■ EXERCISE PROMPT ■
From the data below, return the exact lines starting at the line containing "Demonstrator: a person" and ending at the line containing "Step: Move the", both included, and nothing else.

■ INFORMATION PROVIDED ■

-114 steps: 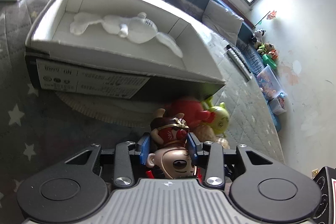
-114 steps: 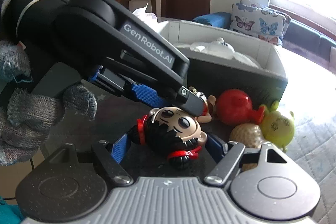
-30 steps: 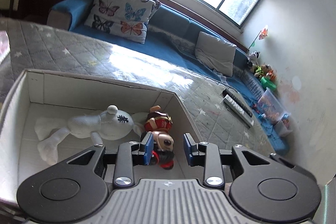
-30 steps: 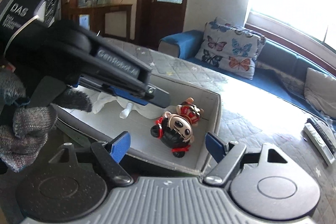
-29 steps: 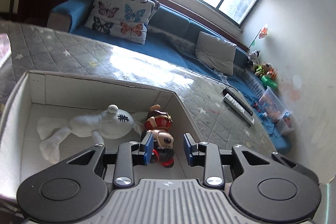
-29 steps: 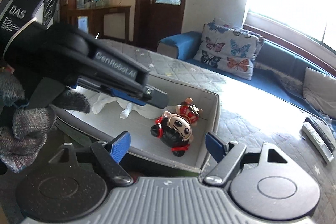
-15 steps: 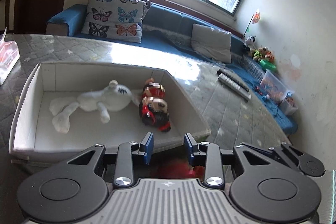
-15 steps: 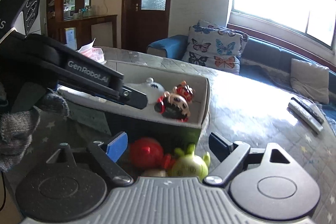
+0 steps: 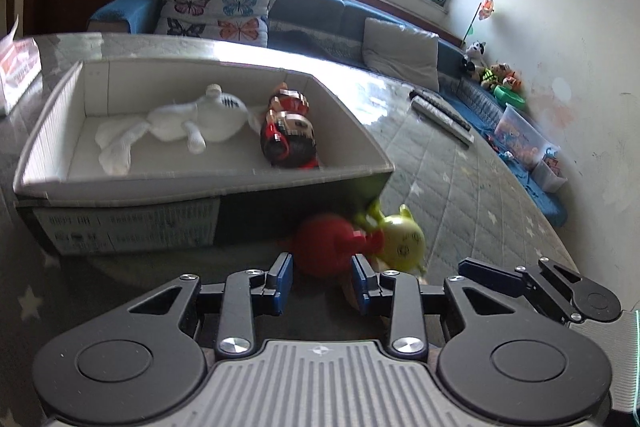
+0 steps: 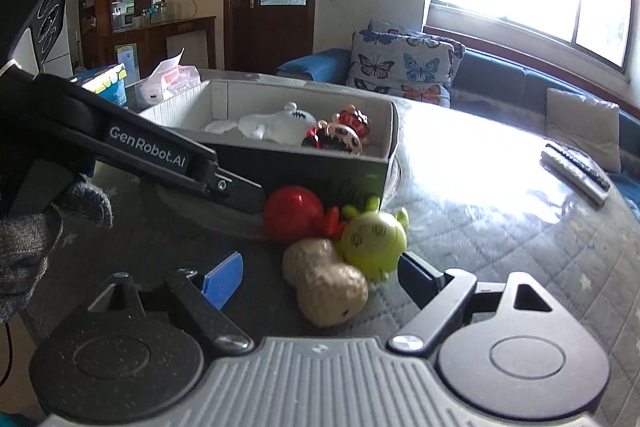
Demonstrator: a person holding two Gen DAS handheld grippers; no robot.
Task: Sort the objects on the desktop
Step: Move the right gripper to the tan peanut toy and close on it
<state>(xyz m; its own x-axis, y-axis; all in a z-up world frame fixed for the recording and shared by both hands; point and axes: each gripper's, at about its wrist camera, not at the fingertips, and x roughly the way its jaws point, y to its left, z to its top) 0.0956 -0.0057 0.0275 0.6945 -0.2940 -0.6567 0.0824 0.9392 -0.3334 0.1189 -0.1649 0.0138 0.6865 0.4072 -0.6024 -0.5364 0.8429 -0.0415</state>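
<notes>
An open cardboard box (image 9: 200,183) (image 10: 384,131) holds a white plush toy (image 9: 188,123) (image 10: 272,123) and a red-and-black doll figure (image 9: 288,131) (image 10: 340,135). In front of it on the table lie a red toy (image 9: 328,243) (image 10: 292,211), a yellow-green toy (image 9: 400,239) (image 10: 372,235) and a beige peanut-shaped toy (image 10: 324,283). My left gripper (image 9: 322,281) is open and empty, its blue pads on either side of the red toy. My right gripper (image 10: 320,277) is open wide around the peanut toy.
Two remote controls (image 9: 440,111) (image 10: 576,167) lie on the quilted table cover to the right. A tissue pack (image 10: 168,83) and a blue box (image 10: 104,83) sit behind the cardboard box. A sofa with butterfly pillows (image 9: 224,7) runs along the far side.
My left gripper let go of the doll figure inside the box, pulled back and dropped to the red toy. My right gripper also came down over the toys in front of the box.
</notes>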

■ TASK SOLUTION ■
Demonstrator: a person holding two Gen DAS handheld grippers; no robot.
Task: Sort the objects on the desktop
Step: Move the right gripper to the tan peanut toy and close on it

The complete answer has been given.